Recorded information >>
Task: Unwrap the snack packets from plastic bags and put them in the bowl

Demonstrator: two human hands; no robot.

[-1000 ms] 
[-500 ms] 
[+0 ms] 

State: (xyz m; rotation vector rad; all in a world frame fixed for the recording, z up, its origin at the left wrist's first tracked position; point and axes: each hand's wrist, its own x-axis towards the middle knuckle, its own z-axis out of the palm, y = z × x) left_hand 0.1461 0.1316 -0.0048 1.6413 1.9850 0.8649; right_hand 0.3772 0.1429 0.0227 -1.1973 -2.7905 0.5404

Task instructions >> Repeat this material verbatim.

Exercise answer >>
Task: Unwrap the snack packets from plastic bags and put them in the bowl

Demonstrator: two human hands; no robot.

[-1000 ms] 
[-500 ms] 
[+0 ms] 

State: (xyz m; rotation vector rad; all in a world frame fixed for the recording, z up, its origin at the left wrist's first tracked position; point and axes: each hand's wrist, its own x-axis towards the middle knuckle, its own z-axis out of the palm, y = z × x) left_hand 0.1461 0.1316 -0.0048 1.6413 1.9850 0.8649; right_hand 0.3772 0.1429 0.0227 -1.1973 -2.7905 0.5404

There is nothing more to the exercise.